▶ Problem requirements
Copy exactly, please, the lines of the data from its start through the line containing "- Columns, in".

▶ Stored data
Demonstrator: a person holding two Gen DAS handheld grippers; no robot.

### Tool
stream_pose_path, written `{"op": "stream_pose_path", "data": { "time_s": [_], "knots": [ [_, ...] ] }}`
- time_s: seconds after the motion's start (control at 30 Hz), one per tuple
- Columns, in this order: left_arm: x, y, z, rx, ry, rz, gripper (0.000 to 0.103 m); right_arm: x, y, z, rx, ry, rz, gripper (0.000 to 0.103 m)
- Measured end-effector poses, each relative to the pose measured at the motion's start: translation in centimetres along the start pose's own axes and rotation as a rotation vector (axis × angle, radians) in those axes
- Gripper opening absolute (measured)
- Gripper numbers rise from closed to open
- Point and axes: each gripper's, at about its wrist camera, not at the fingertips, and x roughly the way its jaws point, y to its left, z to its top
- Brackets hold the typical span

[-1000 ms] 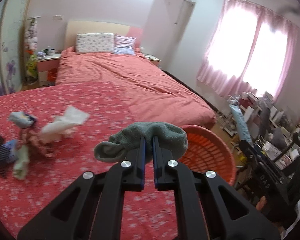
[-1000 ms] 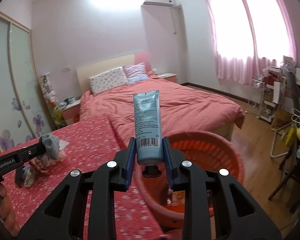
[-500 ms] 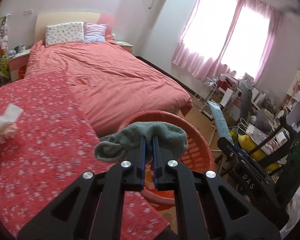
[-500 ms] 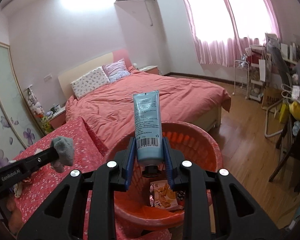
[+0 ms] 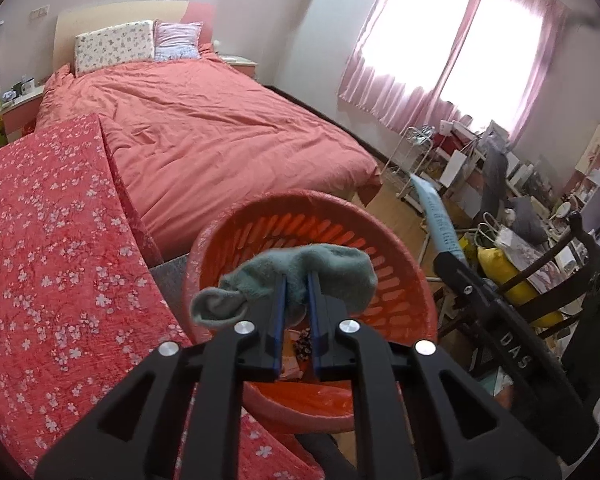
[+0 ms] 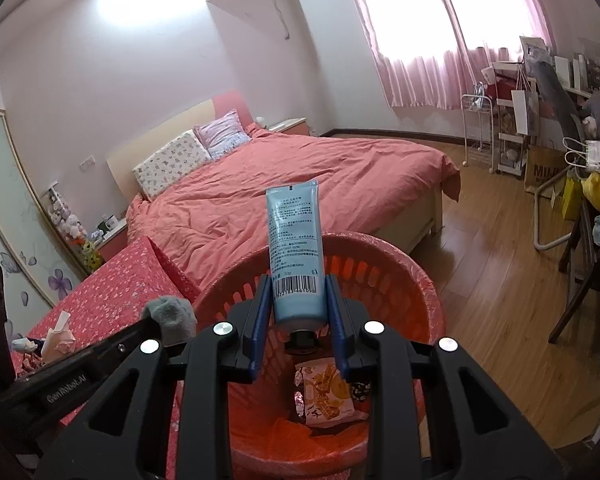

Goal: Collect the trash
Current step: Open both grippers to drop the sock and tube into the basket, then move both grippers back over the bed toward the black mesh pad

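Above the orange basket [image 5: 400, 272] at lower centre of the left wrist view, the left gripper [image 5: 297, 286] carries a grey-green sock [image 5: 332, 268] draped crosswise over its tips, jaws opening with the cloth between them. In the right wrist view the right gripper [image 6: 298, 300] stands clamped on a blue tube [image 6: 296, 248], long axis upright, cap down, directly over the basket mouth. Both loads hang above the basket; a snack wrapper [image 6: 324, 392] already lies inside. More litter [image 6: 56, 340] waits at lower left on the floral cover [image 6: 116, 292].
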Motion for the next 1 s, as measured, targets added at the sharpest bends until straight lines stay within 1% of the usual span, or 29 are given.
{"op": "stream_pose_path", "data": {
  "time_s": [0.03, 0.07, 0.1, 0.17, 0.2, 0.23, 0.27, 0.33, 0.43, 0.53, 0.63, 0.73, 1.0],
  "knots": [
    [0.2, 0.1, 0.0, -0.002, 0.004, 0.003, 0.027, 0.2, -0.1, 0.1, 0.002, 0.008, 0.004, 0.028],
    [0.4, 0.4, -0.1, -0.006, 0.006, 0.016, 0.032, 0.4, -0.3, 0.1, 0.007, 0.020, 0.006, 0.028],
    [0.4, 0.7, -0.1, -0.009, 0.006, 0.024, 0.040, 0.5, -0.3, 0.0, 0.011, 0.026, 0.006, 0.029],
    [0.5, 1.4, -0.2, -0.014, 0.010, 0.044, 0.041, 0.6, -0.5, 0.0, 0.018, 0.034, 0.007, 0.035],
    [0.4, 1.7, -0.4, -0.017, 0.013, 0.054, 0.041, 0.7, -0.7, 0.0, 0.019, 0.033, 0.003, 0.042],
    [0.3, 2.1, -0.5, -0.019, 0.015, 0.066, 0.041, 0.5, -0.7, -0.1, 0.017, 0.029, -0.004, 0.045],
    [0.0, 2.5, -0.7, -0.020, 0.014, 0.078, 0.042, 0.4, -0.6, -0.1, 0.013, 0.026, -0.009, 0.045],
    [-0.8, 3.4, -1.1, -0.018, 0.007, 0.111, 0.047, 0.0, -0.3, -0.5, -0.011, 0.023, -0.033, 0.045],
    [-2.5, 5.2, -1.9, -0.010, -0.011, 0.189, 0.054, -0.1, 0.2, -0.9, -0.040, 0.028, -0.057, 0.045],
    [-4.0, 6.7, -2.7, -0.011, -0.017, 0.242, 0.058, 0.0, 0.8, -1.1, -0.065, 0.036, -0.073, 0.046],
    [-6.0, 8.8, -3.7, -0.023, -0.025, 0.308, 0.061, -0.1, 1.6, -1.4, -0.096, 0.040, -0.081, 0.051],
    [-7.9, 10.7, -4.5, -0.045, -0.033, 0.362, 0.066, -0.2, 2.9, -1.8, -0.139, 0.043, -0.086, 0.051],
    [-13.7, 15.8, -6.7, -0.105, -0.083, 0.466, 0.069, -0.7, 6.8, -2.8, -0.237, 0.050, -0.055, 0.051]
  ]
}}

▶ Answer space
Demonstrator: a person holding two Gen DAS handheld grippers; no robot.

### Tool
stream_pose_path, written `{"op": "stream_pose_path", "data": { "time_s": [_], "knots": [ [_, ...] ] }}`
- time_s: seconds after the motion's start (control at 30 Hz), one per tuple
- Columns, in this order: left_arm: x, y, z, rx, ry, rz, gripper (0.000 to 0.103 m); right_arm: x, y, z, rx, ry, rz, gripper (0.000 to 0.103 m)

Nothing more is needed to finish the exercise.